CIT liquidity:
By Karen Brettell
NEW YORK, Aug 22 (Reuters) - CIT Group Inc.'s (CIT.N: Quote, Profile, Research) credit spreads may have value as the "A"-rated company trades at similar levels to junk rated companies.
In a market that remains nervous over corporate access to short term funding and averse to any exposure to residential mortgages, however, trading of its debt is likely to remain erratic.
CIT's debt has been marred by concerns about whether the company will succeed in rolling its commercial paper, and that it may be forced to sell mortgage assets at distressed prices as part of its plans to exit the business, if it cannot obtain liquidity elsewhere.
But "given that five-year senior CDS spreads are already trading at high yield-type levels, we continue to see value in the credit at current spreads," CreditSights analysts including Richard Hofmann said in a report on Wednesday.

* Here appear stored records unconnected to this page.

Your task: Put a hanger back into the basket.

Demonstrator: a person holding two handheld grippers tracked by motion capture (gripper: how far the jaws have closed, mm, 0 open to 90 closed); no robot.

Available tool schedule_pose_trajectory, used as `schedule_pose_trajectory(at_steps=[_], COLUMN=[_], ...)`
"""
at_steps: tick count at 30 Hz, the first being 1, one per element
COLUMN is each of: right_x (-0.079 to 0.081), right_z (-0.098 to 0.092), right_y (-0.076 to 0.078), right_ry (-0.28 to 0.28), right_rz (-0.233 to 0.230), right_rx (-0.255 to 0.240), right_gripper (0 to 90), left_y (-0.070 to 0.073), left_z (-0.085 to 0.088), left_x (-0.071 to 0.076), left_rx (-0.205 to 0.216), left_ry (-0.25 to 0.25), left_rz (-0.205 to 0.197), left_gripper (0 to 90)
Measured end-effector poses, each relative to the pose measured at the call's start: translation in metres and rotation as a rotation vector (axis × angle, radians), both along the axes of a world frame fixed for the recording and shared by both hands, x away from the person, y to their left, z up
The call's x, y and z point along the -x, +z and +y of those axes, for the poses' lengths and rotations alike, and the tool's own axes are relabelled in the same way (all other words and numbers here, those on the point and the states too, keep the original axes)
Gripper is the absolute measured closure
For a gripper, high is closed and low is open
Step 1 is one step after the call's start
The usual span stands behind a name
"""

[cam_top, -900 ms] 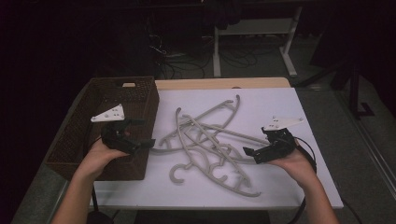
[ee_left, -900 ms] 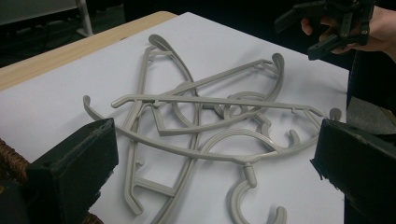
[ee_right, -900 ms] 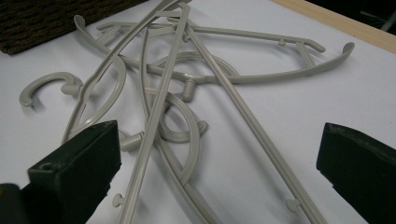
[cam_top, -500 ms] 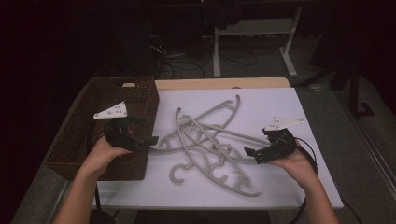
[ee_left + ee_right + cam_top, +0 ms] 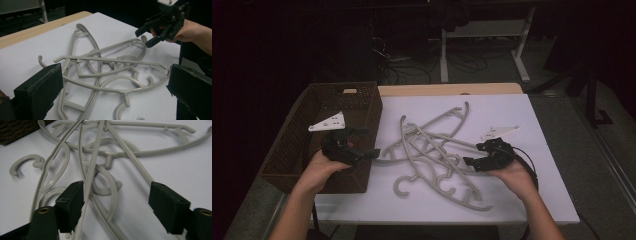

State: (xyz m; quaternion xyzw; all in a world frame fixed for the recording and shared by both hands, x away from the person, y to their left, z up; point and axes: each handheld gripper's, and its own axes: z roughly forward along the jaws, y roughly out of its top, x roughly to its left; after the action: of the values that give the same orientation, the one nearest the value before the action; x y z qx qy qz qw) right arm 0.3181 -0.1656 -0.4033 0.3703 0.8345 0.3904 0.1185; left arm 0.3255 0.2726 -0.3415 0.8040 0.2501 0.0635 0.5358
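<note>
Several grey plastic hangers [image 5: 432, 150] lie tangled in the middle of the white table top [image 5: 537, 200]. My left gripper [image 5: 371, 141] hovers over the right rim of the brown wicker basket [image 5: 302, 150], its jaws wide open and pointing at the pile. In the left gripper view the hangers [image 5: 105, 75] lie ahead of the open left gripper [image 5: 116, 75], with nothing between the jaws. My right gripper [image 5: 472, 155] is at the right edge of the pile. In the right gripper view the right gripper [image 5: 117, 202] stands open, with hanger bars [image 5: 92, 170] running between its jaws, unpressed.
The basket sits at the table's left edge and looks bare inside. A light wooden strip [image 5: 452, 89] runs along the far edge of the table. Dark floor, cables and a desk frame [image 5: 482, 40] lie beyond. Bare white surface lies right of and in front of the pile.
Both hands have barely shifted. The right gripper has edged slightly left into the hanger pile; the left gripper stays over the basket rim.
</note>
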Motion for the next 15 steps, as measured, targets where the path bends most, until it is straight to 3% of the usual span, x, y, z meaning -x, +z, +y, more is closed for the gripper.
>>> schedule_pose_trajectory(at_steps=[15], right_x=[-0.019], right_z=[0.056], right_y=[-0.018], right_ry=[0.041], right_rz=[0.079], right_rx=[0.034], right_gripper=[54.6], left_y=[-0.001], left_z=[-0.001], left_x=[0.002], left_rx=[-0.004], left_ry=[0.001], left_rz=[0.004], left_gripper=[0.0])
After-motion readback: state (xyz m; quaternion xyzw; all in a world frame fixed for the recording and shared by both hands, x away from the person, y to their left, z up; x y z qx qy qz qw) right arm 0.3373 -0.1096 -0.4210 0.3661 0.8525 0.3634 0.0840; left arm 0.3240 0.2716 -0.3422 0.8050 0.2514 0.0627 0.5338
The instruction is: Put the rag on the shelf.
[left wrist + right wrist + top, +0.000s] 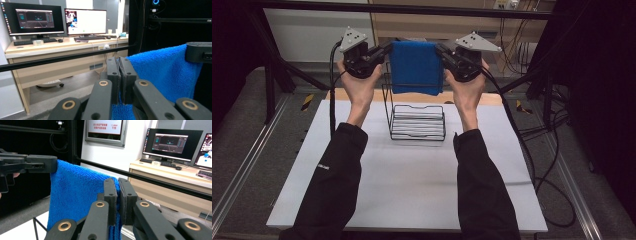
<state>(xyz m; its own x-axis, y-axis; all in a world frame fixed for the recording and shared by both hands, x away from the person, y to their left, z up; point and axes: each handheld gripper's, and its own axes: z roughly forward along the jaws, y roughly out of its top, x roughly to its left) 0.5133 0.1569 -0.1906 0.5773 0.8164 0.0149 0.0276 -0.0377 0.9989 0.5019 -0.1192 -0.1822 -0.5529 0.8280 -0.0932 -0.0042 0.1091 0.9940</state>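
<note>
A folded blue towel (416, 67) hangs stretched between my two grippers above a black wire rack (418, 121) on the white table. My left gripper (387, 51) is shut on the towel's upper left corner, and my right gripper (441, 51) is shut on its upper right corner. In the left gripper view the jaws (119, 75) pinch the blue towel (165, 70), with the other gripper (198, 52) holding its far corner. In the right gripper view the jaws (118, 195) clamp the towel (75, 195), and the other gripper (37, 163) grips the opposite corner.
The wire rack stands upright at the back middle of the white table (412, 180), with a low basket part in front. Black frame bars (412, 9) cross behind. A desk with monitors (37, 18) stands beyond the table. Cables (532, 150) trail at the right.
</note>
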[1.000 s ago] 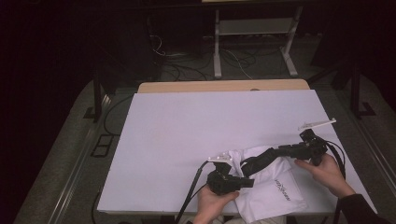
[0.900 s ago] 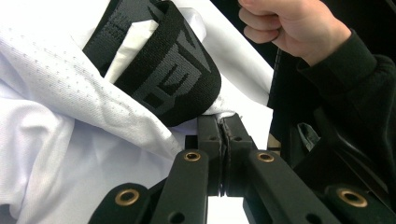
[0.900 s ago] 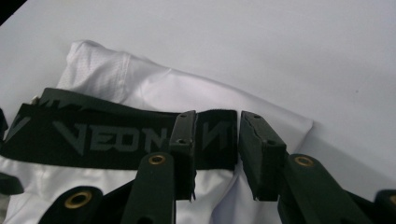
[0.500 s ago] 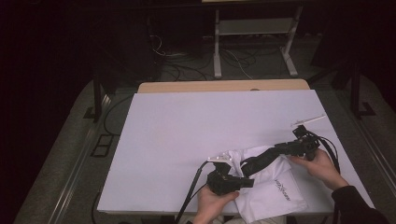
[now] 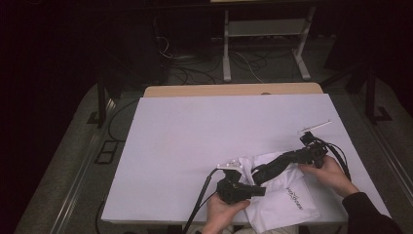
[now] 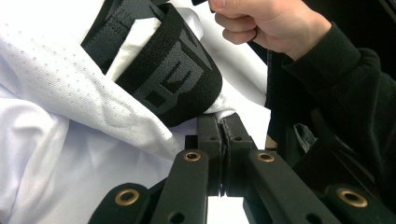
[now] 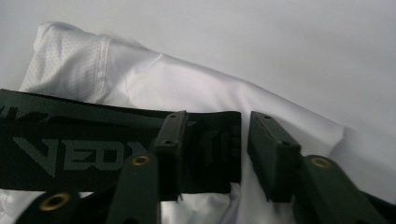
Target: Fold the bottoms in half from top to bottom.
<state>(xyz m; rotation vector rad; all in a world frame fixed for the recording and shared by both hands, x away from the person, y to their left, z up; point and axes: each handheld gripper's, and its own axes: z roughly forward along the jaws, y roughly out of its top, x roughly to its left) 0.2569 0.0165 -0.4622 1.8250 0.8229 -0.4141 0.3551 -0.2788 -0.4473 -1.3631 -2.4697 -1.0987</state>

CIT said in July it was exiting the mortgage business after selling its $2.6 billion portfolio and that it took a $495.3 million after-tax write-down related to the assets it plans to sell.
At a meeting with sell side analysts on Tuesday night, CIT assured attendees liquidity was not a problem and that it was aiming to time asset sales with a view of obtaining favorable pricing.
"The company stressed that it is active and maintains access in the short-term funding markets, albeit at higher costs," Hofmann wrote.
CIT indicated that the cost of rolling its commercial paper has jumped to a range of around 25 to 50 basis points over the London interbank offered rate, compared from about 5 basis points below LIBOR before recent market disruptions, he said.